Another Quick Break from Interval-Hearing:
- Nomenclatural quiz to identify the pitches that form off-octave
intervals. (First identifying these intervals upward then
downward.)
- Similarly for off-double-octaves (upward only).

Back to Interval-Hearing:
- A brief practice listening then singing major sixths, brief since
they're pretty close to traditional major sixths.
- A brief practice at 7:4 subminor sevenths, brief since we worked
with them earlier.
- A brief practice with major ninths, brief since they're pretty close
to traditional.
- Neutral sevenths (11:6) listening then singing.
- Neutral ninths (15:7) listening then singing.

Quoting Harmonic-Series-Fragment Chords:
- "Repeat after me the sequence of intervals in a harmonic-series-
fragment chord".
- Interval-sequence quiz.
- Quiz to quote them by pitch names.
- Harmonic chord sing-along (if possible - difficult because of wide
range).

Analogous Exercises for Subharmonic-Series-Fragment Chords.

Quiz: Distinguishing Harmonic- and Subharmonic-Series Block Chords.

Melodic Exercise - The Biggie: Note-Stream Identification:
Play a long series of notes, and I am to identify each note in the
sequence, one-by-one, knowing the pitch of the previous note, and
hearing the pitch-difference of the next note from the previous.

Third-Stack Chords:
- Listen to stacks of three, four, five, and six neutral thirds.
- Listen to stacks of three, four, and five supramajor thirds.

Chord-Type Distinction:
"Listen to the following block chords, and tell me if they are
harmonic-series-fragment, subharmonic-series-fragment, neutral-third-
stack, or supramajor-third stack chords.

🔗A440A <A440A@...>

4/3/1998 10:46:27 AM
Gary wrote:

<< The entire point of a comma is that there is a conceptual framework -
often 12-tone-per-octave scales - wherein we'd like two different pitches
to have turned out the same, but they didn't. >>

I agree that is one point of the comma, but not "entirely". (This
borders on dissing dissonance)
A different perspective is that the comma is source for dissonance, (or
something other than Just harmony).

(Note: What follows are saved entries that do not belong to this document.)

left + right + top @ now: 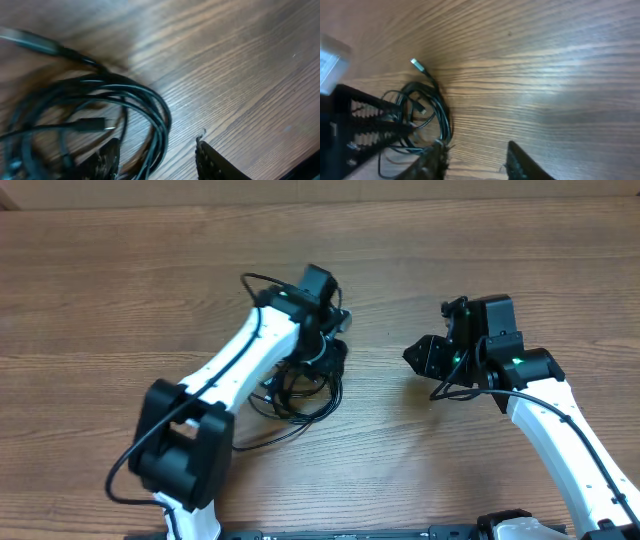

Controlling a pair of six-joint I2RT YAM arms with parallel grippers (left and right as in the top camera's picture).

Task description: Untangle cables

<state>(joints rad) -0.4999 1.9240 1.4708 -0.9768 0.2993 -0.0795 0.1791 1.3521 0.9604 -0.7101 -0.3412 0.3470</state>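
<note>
The tangle of thin black cords [300, 395] lies in loose overlapping loops on the brown wood-grain table [500, 250], mostly under the left arm's forearm. The left gripper [335, 345] is poised at the end of the heap farthest from its base. In the left wrist view its fingers [107, 160] are spread. The outer curve of the coil [159, 107] sweeps down into the gap between them, close to the near-side pad and well clear of the other, with nothing pinched as far as can be told. Most of the bundle lies to one side of that gap, and a small dark connector [95, 123] rests inside the loops. The right gripper [415, 358] stands apart across bare wood, its tips pointing toward the heap. From its own camera its fingers [432, 160] are also spread and hold nothing. The cords [442, 117] sit ahead of the fingers and off to the side of the left arm's black jaw. One loose end runs away from the coil and finishes in a silvery plug [415, 62] beyond the loops. The left arm is plainly the nearer. The coil's long axis seems to run roughly along that forearm, so a closing pinch would likely catch the outer strands crosswise. The stray plug end, pointing away from the mass, looks the easier thing for the right arm to reach.
</note>
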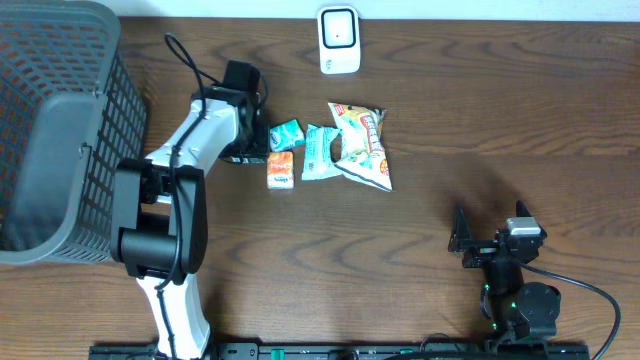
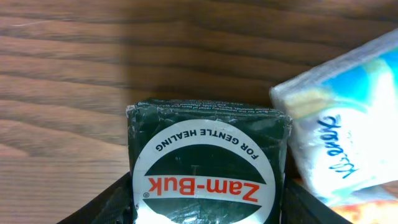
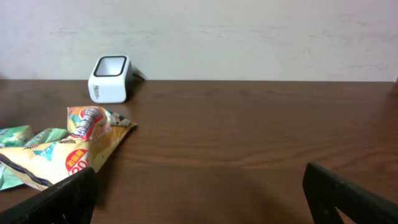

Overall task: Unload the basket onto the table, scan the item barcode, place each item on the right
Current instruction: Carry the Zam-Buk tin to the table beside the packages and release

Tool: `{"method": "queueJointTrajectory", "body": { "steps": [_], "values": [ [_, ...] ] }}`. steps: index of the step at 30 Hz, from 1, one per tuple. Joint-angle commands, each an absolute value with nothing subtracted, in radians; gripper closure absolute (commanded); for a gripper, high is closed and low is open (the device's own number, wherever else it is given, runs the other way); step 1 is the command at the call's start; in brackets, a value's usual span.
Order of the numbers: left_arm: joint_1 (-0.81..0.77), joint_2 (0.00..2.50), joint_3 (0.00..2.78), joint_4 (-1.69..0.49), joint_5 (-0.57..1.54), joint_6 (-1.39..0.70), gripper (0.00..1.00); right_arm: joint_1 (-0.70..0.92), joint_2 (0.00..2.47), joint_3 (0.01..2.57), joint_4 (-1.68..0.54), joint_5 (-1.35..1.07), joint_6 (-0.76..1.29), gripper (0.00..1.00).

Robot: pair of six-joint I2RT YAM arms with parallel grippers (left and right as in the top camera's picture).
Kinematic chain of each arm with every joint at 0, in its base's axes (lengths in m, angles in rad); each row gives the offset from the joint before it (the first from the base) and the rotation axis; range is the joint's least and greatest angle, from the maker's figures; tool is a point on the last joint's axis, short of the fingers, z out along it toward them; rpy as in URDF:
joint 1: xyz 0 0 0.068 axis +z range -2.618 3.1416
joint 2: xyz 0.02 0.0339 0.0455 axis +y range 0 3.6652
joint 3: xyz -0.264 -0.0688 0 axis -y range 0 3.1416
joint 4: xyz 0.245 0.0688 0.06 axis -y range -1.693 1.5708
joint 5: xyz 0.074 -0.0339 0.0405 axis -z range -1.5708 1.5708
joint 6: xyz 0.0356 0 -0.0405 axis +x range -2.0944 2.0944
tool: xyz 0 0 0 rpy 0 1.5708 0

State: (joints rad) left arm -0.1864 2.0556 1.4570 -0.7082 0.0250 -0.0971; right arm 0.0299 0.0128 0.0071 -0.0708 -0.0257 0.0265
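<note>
Your left gripper [image 1: 247, 150] pinches the dark green Zam-Buk box [image 2: 208, 149]. One finger presses each side, and the round label faces the wrist camera. You cannot tell whether the box rests on the table [image 1: 480, 110] or hangs just above it.

Ahead of those fingertips you have bare wood. To the right of the fingers in the wrist view, a tissue pack [image 2: 339, 121] lies just beside the box's corner, with an orange packet [image 2: 373, 213] under its lower edge, so that side is tight.

The scanner [image 1: 339, 40] stands well apart from this gripper, at the table's far edge. The basket [image 1: 110, 90] stands beside the arm on the other side.

Your right gripper [image 3: 199, 180] is spread wide and holds nothing. It has open wood in front, a snack bag [image 3: 81, 146] ahead to its left, and the scanner farther on.
</note>
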Motion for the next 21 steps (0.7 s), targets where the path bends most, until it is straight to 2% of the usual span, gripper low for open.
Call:
{"method": "queueJointTrajectory", "body": {
  "steps": [1, 4, 11, 13, 14, 15, 21],
  "values": [
    [-0.217, 2.072, 1.456, -0.698, 0.046, -0.129, 0.45, 0.026, 0.011, 0.006, -0.076, -0.021, 0.036, 0.01],
    [-0.244, 2.073, 1.456, -0.687, 0.046, -0.195, 0.44, 0.026, 0.011, 0.006, -0.075, -0.021, 0.036, 0.01],
    [-0.294, 2.072, 1.456, -0.649, 0.033, -0.195, 0.44, 0.026, 0.011, 0.006, -0.075, -0.021, 0.036, 0.01],
    [-0.286, 2.072, 1.456, -0.649, 0.015, -0.192, 0.36, 0.026, 0.011, 0.006, -0.076, -0.021, 0.036, 0.01],
    [-0.281, 2.070, 1.456, -0.650, 0.002, -0.191, 0.26, 0.026, 0.011, 0.006, -0.075, -0.021, 0.036, 0.01],
    [-0.278, 2.068, 1.456, -0.653, -0.005, -0.184, 0.05, 0.026, 0.011, 0.006, -0.075, -0.021, 0.036, 0.01],
    [-0.253, 2.001, 1.473, -0.715, -0.008, -0.177, 0.02, 0.026, 0.011, 0.006, -0.075, -0.021, 0.036, 0.01]
  ]
}}
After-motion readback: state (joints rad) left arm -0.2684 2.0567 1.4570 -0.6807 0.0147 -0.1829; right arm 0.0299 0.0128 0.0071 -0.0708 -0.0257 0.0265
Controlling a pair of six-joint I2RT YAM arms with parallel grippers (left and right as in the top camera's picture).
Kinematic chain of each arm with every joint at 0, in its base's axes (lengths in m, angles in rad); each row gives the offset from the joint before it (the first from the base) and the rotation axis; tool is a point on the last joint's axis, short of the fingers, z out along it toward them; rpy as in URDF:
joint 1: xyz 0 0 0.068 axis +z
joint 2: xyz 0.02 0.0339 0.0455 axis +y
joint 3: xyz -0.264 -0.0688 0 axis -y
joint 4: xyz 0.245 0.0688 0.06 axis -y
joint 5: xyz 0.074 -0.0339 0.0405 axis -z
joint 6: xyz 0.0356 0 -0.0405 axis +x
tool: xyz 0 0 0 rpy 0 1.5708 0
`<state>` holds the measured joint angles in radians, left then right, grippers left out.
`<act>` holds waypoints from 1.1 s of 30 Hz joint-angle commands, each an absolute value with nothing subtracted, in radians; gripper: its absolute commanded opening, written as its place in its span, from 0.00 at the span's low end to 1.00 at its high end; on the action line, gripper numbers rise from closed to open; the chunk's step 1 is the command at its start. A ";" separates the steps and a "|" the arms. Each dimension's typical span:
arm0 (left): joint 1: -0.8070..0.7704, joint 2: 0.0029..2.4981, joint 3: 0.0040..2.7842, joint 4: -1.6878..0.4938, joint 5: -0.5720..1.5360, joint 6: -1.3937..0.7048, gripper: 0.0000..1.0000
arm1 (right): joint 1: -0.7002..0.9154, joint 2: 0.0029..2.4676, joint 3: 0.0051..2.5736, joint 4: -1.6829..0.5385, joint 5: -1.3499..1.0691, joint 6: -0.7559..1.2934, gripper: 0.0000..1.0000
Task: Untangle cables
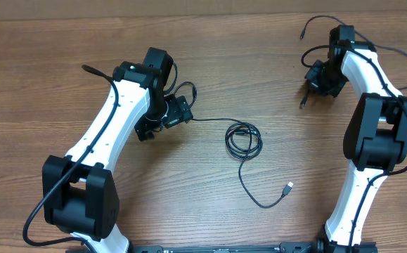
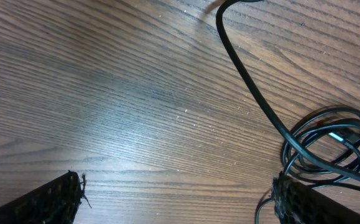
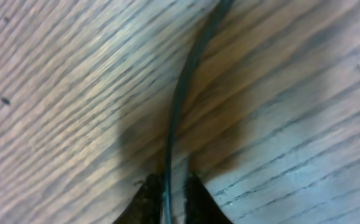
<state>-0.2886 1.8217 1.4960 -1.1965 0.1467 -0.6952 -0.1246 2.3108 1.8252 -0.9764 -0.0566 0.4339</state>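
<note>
Cables (image 1: 244, 140) are coiled at the table's (image 1: 48, 70) middle, one strand (image 3: 178, 99) is pinched by the right gripper (image 3: 167, 190) near the far right corner, the left gripper (image 2: 178, 190) is spread wide, and the strand may be lost by a jerk.

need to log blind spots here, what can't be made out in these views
- Right wrist view: blurred; the held cable in the right gripper leaves the top edge, ends unseen.
- Left wrist view: the coiled cable is cut by the right edge and partly behind a finger of the left gripper.
- Overhead: the right gripper's fingertips hide under its wrist; the plug is too small to identify.
</note>
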 commanded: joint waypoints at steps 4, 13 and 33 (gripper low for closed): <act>-0.295 1.812 1.494 -1.196 0.154 -0.673 1.00 | -0.131 2.329 1.849 -0.963 -0.126 0.439 0.04; -0.295 1.812 1.494 -1.196 0.154 -0.673 0.99 | -0.220 2.328 2.343 -1.061 -0.359 0.441 0.04; -0.293 1.812 1.494 -1.196 0.154 -0.673 0.99 | -0.284 2.336 2.397 -1.148 -0.149 0.396 1.00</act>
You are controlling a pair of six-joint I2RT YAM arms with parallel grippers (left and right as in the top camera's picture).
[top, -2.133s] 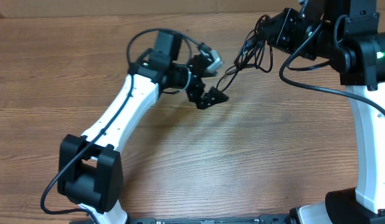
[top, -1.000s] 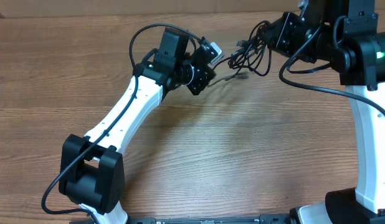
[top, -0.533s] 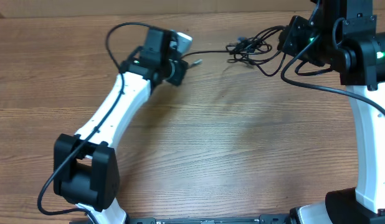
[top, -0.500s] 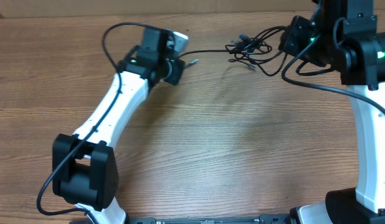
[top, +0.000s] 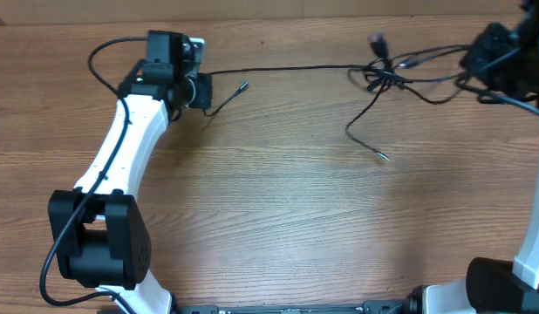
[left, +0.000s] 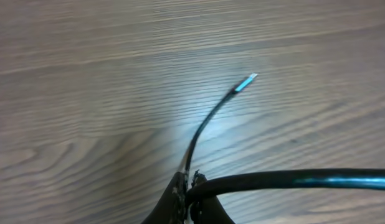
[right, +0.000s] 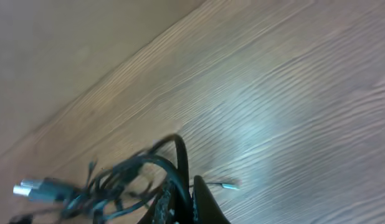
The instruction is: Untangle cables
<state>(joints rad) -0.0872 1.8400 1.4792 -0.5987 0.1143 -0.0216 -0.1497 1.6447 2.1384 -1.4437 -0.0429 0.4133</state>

It is by tonal contrasts that so much
music makes its beauty, so the comma provides an essential ingredient.
Commas are not bad things to be computed out of musical composition, they
are a measurement of tonality!

Regards,
Ed Foote

🔗mr88cet@texas.net (Gary Morrison)

4/3/1998 5:40:42 PM
> A different perspective is that the comma is source for dissonance, (or
>something other than Just harmony).

(Or more precisely a source of discord, but no matter...)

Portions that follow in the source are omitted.